Virtual events have not yet matured into the solution they have the potential to be — according to EventMB research, 40 percent of planners have been unable to organize a successful virtual event this year. The biggest roadblock? Engagement.
There has been a lot of hype around virtual events since the beginning of the pandemic, but not all of it has been borne out by experience. While some eventprofs have enjoyed higher profits and increased attendance rates as compared to live events, many are not finding the format to be a viable solution.
Online events present many challenges to planners, but some are more significant than others. Research published in The Virtual Event Tech Guide found that 21 percent of eventprofs consider lack of tech knowledge to be their biggest challenge when pivoting to virtual, while 31 percent — more than for any other challenge — cited engagement.
That said, virtual remains the safest option for business events, and this will likely be the case for quite some time. Both planners and providers will need to fully embrace virtual and find solutions together to be able to successfully meet the industry's needs in the next few months.
The Engagement Puzzle
Despite the spike in demand for virtual over the last few months, the format is still unfamiliar to much of the industry that previously shunned it. Figuring out how to engage a remote audience is incredibly challenging and requires a different set of knowledge and skills than what most planners who are accustomed to live events may have been cultivating.
To make matters more difficult, virtual event tech is still lacking in many key areas, including engagement. Almost 50 percent of planners say that their biggest frustration when sourcing virtual event tech is its inability to match live engagement.

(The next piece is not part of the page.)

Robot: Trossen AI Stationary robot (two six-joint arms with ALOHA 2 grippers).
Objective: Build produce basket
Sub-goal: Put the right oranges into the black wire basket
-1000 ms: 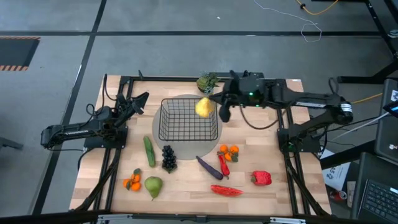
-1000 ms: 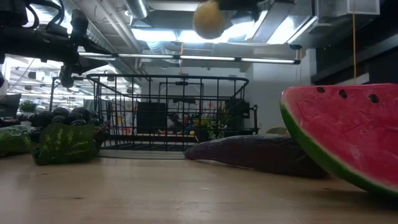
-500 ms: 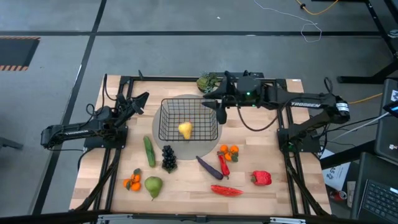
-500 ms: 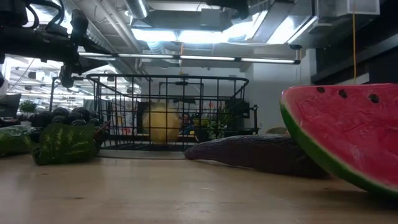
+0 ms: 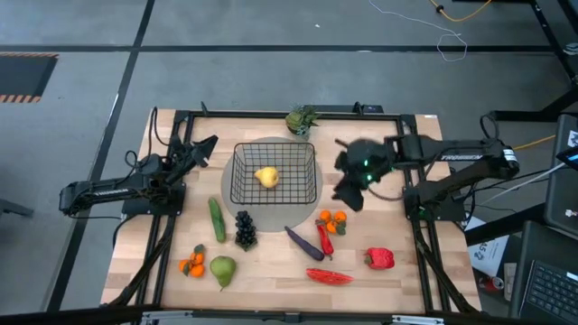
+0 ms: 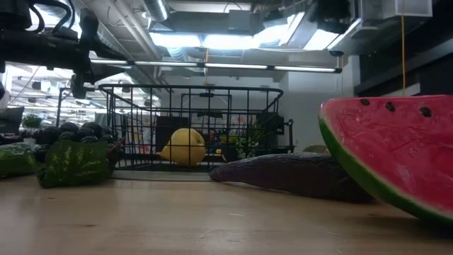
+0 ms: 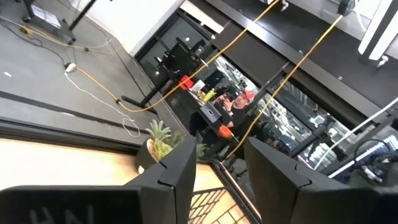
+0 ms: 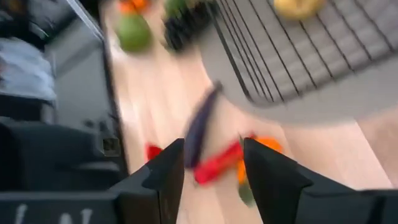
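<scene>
Yellow pear lies inside the black wire basket, which stands on a grey round mat on the wooden table. Right gripper hangs beside the basket, above the table near an orange cluster; its fingers are spread with nothing between them. Left gripper waits at the table's left edge, fingers apart and holding nothing. Outside the basket lie a cucumber, dark grapes, an eggplant, a chili, a red pepper, a green pear and a second orange cluster.
</scene>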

In terms of engagement features, most virtual event platforms are not particularly forward-thinking, relying mostly on existent staples like live polling and surveys. While useful, these tools alone are clearly not meeting planners' and audiences' needs.
A little over 8 percent of providers don't even include any of these features, which is surprising considering that these are basic engagement tools that many eventprofs will likely be looking for as a minimum requirement for their virtual platforms.
In addition, 13 percent of planners noted that their biggest frustration was lack of support from tech providers. While this was the minority, it's reasonable to assume that many other planners share this frustration despite it not being their main concern.
The fact that any amount of planners feels they're not receiving adequate support is concerning, particularly considering that almost 60 percent of planners are not comfortable with the technology. Tech suppliers need to be more focused than ever on providing guidance on how to engage audiences to eventprofs planning virtual events if both parties are going to succeed in this newly-popular space.
How to Keep People Engaged Online
Keeping a virtual audience engaged is obviously easier said than done, but there are certain tips and best practices to keep in mind when designing engagement opportunities, even with the current tech available.
One of the most important things to focus on is making the experience interactive and allowing attendees to participate in the event. This can be achieved through the basic features mentioned above, but also through gamification elements or more innovative ideas like the empty chair panel we had in our recent Engage virtual event.
Another thing to keep in mind is the audience's attention span — people can much more easily tune out, get distracted, or simply leave an online event (or be more willing to, especially if it's free). In order to address this challenge, it's important to limit session lengths and ensure the information is easily digestible. In addition, single-day events are generally the way to go with virtual.
Make sure the beginning of the event is exciting and energizes attendees so that they feel motivated to stay tuned. Remote audiences have become accustomed to polished content, and production value should not be underestimated. Many AV companies are also pivoting to support virtual events by providing sets, technical know-how and logistical support to ensure that events run smoothly and appear professional.
It's also a good idea to provide attendees with some sort of onboarding to ensure that they understand how to work and explore the platform and can get the full value out of the event.
Finally, prioritize connections and networking opportunities between attendees. The fact that remote attendees can't all be in a room together makes networking features and face-to-face connections all the more important. Whether it's small breakout sessions or one-on-one networking video calls, plan for ways to allow attendees to make meaningful connections with each other.
We've only seen the beginnings of virtual events' potential; planners will need to continue to explore this format until widespread live events resume — and likely even after. The offerings will inevitably improve to meet demand.
One of the biggest hurdles to overcome will be virtual engagement opportunities, which will determine whether many eventprofs come to consider virtual as a sustainable alternative to live events.